-- DIRECTIONS FOR THIS TASK --
Each line that contains the string "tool" counts once; report how many such lines appear in the data, as a number only.

-- DATASET SECTION --

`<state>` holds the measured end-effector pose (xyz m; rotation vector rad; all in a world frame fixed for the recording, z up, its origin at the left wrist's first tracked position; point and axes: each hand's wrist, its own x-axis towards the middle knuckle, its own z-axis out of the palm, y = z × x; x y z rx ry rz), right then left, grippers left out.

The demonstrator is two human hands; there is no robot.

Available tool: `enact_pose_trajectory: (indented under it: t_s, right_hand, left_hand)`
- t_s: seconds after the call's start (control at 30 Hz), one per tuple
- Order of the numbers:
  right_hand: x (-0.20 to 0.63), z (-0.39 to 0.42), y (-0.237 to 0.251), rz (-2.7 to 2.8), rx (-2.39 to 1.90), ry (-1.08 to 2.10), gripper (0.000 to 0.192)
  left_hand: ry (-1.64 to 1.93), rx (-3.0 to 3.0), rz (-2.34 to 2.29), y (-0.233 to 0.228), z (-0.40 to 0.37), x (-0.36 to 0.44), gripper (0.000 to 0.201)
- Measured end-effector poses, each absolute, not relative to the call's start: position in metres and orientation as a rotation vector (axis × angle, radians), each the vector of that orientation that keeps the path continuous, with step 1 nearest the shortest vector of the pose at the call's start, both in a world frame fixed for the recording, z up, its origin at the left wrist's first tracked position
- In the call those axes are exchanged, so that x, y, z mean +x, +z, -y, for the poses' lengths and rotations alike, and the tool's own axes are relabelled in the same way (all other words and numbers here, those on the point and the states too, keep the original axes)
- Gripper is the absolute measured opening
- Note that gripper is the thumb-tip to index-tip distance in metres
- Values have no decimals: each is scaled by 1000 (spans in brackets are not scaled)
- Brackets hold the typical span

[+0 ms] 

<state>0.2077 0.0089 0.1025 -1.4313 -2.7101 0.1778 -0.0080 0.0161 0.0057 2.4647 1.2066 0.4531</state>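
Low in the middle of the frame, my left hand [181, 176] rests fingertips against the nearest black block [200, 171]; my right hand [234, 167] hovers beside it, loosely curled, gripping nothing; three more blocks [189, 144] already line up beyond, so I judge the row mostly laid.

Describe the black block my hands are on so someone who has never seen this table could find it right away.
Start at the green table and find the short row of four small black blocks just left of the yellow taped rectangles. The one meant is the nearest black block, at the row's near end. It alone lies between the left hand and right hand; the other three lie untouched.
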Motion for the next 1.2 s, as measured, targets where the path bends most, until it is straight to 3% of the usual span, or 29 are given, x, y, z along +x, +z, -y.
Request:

-- EXERCISE RESULT --
2